Now, we've tested several InnoGrit IG5236 controlled SSDs, and they have all performed at a high level. However, none have been able to take on the WD Black SN850. Sure, they deliver the highest sequential speeds we had seen to date, but because of their Micron 96Layer flash arrays, they came up short in real performance that matters; gaming and consumer workloads or user experience. Chasing sequential eye candy with Micron 96L, or performance that doesn't matter except to the uneducated, has been exposed by Plextor's M10P as the primary culprit holding Rainier-controlled SSDs back from overthrowing the BiCS4 based WD Black SN850 as the true performance leader.
As we've seen so far in the consumer space and recently in the enterprise space, the best performing SSDs are all arrayed with 96Layer BiCS 4 TLC flash. Newer flash with more layers can deliver higher sequential speeds, but where the rubber meets the road, nothing has been able to deliver the goods like BiCS 4 based SSDs. The WD Black SN850, with its good but not great 7,000/5,000 MB/s sequential speeds, has been our performance champion from the day it hit our lab until now. Quite a long reign for a performance champion.

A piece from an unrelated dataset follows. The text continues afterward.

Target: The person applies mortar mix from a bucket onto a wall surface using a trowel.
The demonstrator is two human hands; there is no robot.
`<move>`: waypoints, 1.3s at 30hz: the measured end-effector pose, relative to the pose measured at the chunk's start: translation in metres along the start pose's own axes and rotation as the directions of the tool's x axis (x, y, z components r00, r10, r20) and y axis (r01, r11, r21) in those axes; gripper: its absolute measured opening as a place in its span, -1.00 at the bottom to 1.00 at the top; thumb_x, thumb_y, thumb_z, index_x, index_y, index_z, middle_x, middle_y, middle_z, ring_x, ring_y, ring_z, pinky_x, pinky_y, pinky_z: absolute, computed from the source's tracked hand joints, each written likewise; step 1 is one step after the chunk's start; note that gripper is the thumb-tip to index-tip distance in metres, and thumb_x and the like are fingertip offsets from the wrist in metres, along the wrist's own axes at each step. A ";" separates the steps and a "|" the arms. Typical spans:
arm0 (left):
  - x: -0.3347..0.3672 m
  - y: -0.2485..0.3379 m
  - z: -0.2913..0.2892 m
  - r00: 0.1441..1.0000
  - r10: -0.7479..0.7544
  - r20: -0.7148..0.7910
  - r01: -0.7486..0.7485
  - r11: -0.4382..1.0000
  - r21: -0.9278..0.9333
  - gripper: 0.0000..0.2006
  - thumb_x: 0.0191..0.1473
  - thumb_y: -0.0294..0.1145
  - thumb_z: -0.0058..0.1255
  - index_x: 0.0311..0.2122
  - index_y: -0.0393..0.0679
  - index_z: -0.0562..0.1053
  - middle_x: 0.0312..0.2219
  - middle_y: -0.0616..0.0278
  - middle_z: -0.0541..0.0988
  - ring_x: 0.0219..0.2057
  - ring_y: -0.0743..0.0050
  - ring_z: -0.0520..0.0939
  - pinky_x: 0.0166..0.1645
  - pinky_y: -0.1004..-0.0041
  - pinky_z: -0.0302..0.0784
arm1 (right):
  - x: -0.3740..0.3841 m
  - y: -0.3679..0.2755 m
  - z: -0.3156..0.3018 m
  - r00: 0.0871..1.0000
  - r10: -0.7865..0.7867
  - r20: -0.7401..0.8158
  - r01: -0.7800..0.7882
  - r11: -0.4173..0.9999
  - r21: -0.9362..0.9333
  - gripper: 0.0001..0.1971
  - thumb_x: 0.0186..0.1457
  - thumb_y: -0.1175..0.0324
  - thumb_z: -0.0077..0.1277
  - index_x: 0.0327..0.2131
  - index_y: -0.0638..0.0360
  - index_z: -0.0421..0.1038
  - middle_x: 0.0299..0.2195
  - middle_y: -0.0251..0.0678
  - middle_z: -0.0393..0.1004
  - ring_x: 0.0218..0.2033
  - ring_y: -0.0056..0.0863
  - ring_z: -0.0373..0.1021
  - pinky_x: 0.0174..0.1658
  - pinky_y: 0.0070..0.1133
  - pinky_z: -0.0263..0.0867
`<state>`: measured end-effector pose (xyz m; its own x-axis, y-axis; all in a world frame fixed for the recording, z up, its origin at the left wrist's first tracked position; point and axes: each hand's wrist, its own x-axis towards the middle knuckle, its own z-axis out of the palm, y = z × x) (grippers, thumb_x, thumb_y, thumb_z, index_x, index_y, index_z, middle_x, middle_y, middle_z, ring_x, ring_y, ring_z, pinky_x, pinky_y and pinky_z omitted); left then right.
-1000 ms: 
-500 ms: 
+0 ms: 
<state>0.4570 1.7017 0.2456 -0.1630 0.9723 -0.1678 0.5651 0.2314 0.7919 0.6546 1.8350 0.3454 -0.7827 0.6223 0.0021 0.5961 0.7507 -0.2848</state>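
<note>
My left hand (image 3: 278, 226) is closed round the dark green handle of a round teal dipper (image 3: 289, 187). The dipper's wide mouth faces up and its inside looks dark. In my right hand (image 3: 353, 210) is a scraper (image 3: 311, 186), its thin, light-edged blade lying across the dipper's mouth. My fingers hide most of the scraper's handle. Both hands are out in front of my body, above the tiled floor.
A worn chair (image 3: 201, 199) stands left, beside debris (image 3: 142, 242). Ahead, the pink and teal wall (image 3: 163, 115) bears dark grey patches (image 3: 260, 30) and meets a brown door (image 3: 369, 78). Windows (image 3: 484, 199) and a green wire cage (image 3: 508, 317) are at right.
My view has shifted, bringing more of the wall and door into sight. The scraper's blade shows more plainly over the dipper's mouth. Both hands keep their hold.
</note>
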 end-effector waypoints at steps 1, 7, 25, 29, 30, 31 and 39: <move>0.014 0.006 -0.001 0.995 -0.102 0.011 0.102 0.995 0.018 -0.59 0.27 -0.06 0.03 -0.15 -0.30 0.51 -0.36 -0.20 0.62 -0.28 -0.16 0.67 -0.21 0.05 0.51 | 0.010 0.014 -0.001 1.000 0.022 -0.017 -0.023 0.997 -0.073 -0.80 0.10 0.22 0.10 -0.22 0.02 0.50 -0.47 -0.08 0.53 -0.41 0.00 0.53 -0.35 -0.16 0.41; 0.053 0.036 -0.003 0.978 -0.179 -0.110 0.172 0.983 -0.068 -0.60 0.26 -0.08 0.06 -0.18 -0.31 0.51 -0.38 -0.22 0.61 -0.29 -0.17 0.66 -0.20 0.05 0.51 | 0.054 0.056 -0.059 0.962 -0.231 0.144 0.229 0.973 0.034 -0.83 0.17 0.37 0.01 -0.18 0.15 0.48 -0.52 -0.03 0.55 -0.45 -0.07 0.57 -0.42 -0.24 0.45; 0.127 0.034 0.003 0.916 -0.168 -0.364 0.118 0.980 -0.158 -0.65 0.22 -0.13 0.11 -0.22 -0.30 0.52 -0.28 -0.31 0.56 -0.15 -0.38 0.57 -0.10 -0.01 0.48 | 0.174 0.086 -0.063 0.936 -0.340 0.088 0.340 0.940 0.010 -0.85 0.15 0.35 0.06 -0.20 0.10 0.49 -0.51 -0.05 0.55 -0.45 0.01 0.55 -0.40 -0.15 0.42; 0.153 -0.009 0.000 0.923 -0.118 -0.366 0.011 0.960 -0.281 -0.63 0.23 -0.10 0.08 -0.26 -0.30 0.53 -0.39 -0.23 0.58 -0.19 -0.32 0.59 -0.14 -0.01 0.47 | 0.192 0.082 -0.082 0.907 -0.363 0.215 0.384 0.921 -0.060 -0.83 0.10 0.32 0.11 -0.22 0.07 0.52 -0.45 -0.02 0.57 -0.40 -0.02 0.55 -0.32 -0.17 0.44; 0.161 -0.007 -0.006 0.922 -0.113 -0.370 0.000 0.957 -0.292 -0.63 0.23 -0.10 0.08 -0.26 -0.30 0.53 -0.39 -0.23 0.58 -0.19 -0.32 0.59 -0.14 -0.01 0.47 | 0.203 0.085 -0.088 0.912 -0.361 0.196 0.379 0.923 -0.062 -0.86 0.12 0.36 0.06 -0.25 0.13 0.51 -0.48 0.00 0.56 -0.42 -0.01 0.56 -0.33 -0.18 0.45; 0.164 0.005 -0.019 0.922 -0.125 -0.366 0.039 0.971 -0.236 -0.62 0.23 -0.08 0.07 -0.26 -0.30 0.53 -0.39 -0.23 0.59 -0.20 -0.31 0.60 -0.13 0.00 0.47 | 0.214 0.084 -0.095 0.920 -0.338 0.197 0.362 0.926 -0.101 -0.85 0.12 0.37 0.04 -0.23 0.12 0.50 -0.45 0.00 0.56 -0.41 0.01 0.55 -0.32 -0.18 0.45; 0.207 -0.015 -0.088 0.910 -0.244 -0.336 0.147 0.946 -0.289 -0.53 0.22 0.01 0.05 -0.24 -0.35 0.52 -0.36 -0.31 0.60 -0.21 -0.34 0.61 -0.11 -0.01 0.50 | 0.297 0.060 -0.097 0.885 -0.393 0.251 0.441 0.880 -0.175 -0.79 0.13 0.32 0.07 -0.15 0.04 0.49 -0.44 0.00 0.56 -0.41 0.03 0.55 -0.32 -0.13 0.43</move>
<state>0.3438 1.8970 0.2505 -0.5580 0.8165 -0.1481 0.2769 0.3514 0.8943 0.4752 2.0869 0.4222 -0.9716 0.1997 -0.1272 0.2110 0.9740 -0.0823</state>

Well, today, we have a new performance champion, and the fact that it is Plextor and BiCS 4 based makes perfect sense to us because we've seen it happen this way before. We were caught a bit off guard because InnoGrit is part of the winning combination. After all, we hadn't considered that it might be paired with BiCS flash or even pair well with it. Well, the M10P provides real clarity as to what currently employed hardware can deliver when paired correctly and with expertise.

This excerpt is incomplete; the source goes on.